Have the left put a lot of pedophiles up for federal-left office? 

Both sides have fringe crazies, moreso on the right.  A great example of one (partially) on the left is the anti-vaxxers.  We don't want them (or the example you give if her statements are truly crazy) being portrayed as what the Democrats stand for.  We shouldn't do the same for the Republican party either.

Especially when they present plenty of ammunition from the bulk of the party already. 

15 hours ago, OldGimletEye said:

I dissent. The entire Republican Party deserves to catch hell. The whole party and the conservative movement that backs it is rotten to the core. And one ought not to mince words in pointing out. In fact, at least a few self described conservatives seem to admit as much.

Sure maybe most Republicans are not Nazis. But, the fact that clowns like this guy and people like Moore are within the party, pretty much says it all about the Republican Party. They attract clowns like this precisely because for too long they have been willing to do the old wink wink nudge nudge with white resentment crowd. They attract clowns like this just like a pile of shit attracts flies. And the Republican Party is a pile of shit, and there is no good reason to beat around the bush about this matter.

This country will not get righted until the Republican Party get badly mauled, repeatedly. I don't know if it will or when.
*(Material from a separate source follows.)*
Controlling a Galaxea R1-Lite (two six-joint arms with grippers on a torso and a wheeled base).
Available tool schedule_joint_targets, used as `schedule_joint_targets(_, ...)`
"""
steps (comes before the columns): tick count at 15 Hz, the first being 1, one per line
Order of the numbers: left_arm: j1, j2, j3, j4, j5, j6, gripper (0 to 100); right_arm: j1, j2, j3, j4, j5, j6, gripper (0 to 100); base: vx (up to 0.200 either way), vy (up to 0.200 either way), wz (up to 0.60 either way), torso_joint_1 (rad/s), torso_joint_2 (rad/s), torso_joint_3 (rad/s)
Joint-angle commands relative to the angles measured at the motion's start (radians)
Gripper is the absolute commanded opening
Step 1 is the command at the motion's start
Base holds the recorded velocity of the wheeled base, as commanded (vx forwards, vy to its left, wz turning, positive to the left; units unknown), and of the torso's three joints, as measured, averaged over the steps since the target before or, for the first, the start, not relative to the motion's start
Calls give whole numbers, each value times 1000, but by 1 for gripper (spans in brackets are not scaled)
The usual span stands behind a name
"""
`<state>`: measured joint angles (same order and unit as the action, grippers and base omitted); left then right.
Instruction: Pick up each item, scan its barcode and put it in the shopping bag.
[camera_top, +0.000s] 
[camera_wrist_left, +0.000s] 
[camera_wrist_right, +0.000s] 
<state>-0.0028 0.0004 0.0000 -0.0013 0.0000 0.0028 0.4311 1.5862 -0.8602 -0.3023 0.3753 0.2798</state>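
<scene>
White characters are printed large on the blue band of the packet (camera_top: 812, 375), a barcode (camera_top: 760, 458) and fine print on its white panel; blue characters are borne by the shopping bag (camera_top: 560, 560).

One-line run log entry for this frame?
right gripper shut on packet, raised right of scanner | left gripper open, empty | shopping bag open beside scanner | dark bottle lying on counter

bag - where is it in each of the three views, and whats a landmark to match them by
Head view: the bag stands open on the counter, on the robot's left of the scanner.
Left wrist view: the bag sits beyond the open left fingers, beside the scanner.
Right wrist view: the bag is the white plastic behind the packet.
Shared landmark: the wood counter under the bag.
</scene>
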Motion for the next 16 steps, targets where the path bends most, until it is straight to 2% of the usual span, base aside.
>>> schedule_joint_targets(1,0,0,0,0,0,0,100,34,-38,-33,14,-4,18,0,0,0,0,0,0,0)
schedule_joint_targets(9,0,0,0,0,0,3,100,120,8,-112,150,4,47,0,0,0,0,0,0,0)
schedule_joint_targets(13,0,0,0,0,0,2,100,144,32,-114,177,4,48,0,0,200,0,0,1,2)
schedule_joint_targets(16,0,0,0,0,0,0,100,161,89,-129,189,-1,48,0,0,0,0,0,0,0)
But, I do know the Republican Party will not change until its politicians fear the wrath of voters more than they do the Limbaughs and Hannities and the GOP donor class.

Getting wishy washy right about now, ain't the way to go.

Sure it does.  For the things that the Republican Party has done (or wants to do).  Which is a bloody long list.  But where even they don't want something (such as the Illinois Nazi) then they shouldn't be portrayed as such.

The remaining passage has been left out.